■ **Work required**
Report every line of the records below that includes the string "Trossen".

----- Provided records

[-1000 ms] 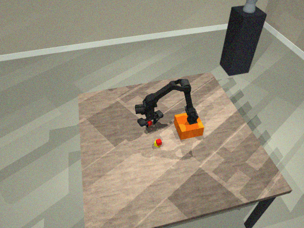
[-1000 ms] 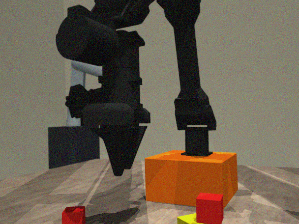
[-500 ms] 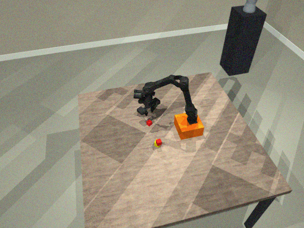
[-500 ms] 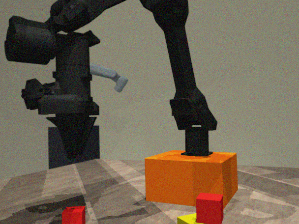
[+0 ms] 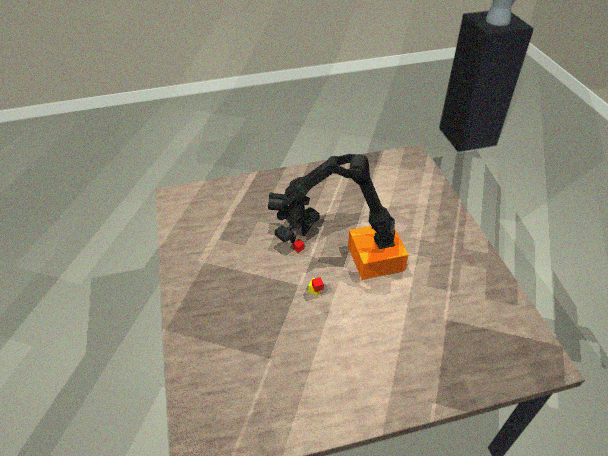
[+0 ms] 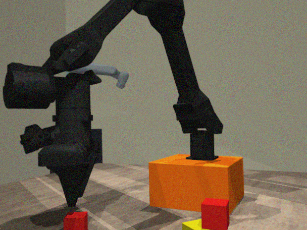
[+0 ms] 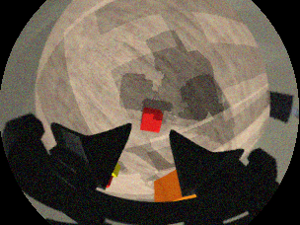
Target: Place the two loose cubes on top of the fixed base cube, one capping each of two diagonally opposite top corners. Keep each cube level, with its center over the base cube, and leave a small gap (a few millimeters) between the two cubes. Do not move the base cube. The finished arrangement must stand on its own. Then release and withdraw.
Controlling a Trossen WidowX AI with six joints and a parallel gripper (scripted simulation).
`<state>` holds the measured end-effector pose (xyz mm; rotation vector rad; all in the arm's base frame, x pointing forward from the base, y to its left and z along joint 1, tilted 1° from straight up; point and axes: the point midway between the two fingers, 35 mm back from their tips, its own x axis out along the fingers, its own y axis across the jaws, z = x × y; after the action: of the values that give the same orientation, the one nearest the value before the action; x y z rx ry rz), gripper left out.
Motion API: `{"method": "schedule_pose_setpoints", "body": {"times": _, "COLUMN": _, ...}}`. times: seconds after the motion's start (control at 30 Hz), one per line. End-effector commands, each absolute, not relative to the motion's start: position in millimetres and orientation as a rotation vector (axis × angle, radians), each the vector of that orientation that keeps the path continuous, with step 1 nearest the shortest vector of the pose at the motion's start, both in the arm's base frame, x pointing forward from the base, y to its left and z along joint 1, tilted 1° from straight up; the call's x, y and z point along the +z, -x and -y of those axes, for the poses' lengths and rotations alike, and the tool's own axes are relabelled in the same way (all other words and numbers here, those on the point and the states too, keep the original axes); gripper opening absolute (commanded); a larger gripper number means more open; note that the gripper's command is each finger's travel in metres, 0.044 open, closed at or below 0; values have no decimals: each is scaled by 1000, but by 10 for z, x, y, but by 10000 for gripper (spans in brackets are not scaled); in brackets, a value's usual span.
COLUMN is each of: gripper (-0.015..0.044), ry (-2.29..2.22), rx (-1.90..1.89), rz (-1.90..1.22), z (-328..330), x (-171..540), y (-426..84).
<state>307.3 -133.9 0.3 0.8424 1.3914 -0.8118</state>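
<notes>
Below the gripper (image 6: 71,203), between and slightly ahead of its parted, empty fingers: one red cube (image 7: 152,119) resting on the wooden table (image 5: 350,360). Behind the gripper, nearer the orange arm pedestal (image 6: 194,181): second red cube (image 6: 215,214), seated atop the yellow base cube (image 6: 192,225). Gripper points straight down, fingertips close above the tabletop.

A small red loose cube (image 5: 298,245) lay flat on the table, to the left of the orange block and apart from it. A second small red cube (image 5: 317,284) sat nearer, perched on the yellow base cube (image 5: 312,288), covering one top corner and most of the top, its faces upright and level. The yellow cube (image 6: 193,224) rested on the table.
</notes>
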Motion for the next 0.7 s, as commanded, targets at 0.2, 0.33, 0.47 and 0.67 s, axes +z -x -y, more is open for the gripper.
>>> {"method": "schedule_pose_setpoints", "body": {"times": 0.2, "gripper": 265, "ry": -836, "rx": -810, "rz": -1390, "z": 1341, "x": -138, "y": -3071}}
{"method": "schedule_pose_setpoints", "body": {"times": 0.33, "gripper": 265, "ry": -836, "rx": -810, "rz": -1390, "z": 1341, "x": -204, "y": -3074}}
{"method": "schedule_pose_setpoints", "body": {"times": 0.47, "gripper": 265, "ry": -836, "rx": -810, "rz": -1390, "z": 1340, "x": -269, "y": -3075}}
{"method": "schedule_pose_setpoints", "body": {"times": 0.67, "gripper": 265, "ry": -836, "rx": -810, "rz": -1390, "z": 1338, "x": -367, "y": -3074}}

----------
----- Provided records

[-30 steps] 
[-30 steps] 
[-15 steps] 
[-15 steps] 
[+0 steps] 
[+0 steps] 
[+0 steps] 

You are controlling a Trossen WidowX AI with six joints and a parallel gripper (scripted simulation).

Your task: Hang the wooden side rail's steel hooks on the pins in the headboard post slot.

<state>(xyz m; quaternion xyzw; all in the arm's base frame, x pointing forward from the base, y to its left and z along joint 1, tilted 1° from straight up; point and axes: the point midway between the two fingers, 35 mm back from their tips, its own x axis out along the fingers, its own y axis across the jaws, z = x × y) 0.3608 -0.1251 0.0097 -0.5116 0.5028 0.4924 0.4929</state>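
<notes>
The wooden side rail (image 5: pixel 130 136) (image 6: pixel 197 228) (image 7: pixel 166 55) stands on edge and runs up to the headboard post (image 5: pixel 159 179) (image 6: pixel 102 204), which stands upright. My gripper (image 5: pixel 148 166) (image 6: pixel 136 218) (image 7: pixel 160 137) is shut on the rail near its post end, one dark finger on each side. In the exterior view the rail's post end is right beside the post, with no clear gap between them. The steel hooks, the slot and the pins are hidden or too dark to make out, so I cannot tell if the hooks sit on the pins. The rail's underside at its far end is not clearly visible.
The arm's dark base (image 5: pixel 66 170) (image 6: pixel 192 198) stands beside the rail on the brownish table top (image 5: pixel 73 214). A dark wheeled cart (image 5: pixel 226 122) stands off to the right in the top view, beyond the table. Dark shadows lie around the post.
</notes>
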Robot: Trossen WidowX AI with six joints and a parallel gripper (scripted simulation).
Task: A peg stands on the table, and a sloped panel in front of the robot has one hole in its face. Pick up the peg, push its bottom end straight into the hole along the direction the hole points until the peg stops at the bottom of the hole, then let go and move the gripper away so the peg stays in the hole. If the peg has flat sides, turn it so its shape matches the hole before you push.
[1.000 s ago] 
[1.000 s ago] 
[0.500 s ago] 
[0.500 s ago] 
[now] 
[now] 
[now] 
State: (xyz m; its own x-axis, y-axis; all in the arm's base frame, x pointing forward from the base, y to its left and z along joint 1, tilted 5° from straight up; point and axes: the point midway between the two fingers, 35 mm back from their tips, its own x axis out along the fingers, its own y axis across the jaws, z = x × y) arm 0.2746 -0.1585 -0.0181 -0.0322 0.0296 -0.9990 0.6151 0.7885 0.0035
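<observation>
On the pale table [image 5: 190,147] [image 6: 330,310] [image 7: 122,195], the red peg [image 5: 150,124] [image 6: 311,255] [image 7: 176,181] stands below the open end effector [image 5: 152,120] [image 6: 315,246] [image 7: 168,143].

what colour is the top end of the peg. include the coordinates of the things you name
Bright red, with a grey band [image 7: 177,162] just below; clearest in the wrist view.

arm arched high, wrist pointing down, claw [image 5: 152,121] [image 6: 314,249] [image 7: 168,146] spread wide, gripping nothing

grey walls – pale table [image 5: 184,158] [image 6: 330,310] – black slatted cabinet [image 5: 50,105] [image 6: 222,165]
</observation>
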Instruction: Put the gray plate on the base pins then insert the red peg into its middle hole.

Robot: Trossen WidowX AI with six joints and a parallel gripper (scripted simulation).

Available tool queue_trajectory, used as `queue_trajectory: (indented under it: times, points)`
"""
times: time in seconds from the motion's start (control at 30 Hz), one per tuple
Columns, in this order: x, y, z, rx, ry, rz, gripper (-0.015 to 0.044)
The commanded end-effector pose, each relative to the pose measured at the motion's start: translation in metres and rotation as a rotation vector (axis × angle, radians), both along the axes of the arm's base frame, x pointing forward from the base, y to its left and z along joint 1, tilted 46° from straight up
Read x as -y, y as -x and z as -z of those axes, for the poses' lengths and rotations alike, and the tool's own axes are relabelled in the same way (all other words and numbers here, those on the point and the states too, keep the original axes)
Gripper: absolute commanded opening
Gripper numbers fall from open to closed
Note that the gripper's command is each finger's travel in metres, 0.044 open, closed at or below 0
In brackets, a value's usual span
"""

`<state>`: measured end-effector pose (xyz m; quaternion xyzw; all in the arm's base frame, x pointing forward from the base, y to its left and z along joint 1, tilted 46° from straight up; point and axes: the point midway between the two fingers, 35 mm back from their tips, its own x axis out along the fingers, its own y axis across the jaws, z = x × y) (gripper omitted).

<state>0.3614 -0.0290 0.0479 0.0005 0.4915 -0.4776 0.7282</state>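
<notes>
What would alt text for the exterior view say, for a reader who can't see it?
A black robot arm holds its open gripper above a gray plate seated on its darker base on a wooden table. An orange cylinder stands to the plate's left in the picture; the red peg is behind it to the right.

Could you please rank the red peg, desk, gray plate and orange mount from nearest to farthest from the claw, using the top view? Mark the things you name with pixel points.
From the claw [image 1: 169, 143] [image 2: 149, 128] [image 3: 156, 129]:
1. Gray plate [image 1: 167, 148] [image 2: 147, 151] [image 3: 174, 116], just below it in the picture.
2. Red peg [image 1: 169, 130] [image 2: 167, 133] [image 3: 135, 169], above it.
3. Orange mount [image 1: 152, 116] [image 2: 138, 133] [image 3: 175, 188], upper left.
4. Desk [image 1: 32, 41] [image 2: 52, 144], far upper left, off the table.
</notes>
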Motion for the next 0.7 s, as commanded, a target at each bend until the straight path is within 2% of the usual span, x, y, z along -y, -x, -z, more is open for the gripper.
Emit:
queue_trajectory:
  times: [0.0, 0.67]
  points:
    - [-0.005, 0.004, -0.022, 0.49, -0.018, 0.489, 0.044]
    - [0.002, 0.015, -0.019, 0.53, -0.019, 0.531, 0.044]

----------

■ **Result of this task**
Controlling a Trossen WidowX AI with six joints and a parallel gripper (scripted simulation).
You are controlling a Trossen WidowX AI with six joints and a parallel gripper (scripted simulation).
Robot: Trossen WidowX AI with six joints and a parallel gripper (scripted simulation).
Robot: Trossen WidowX AI with six joints and a parallel gripper (scripted simulation).

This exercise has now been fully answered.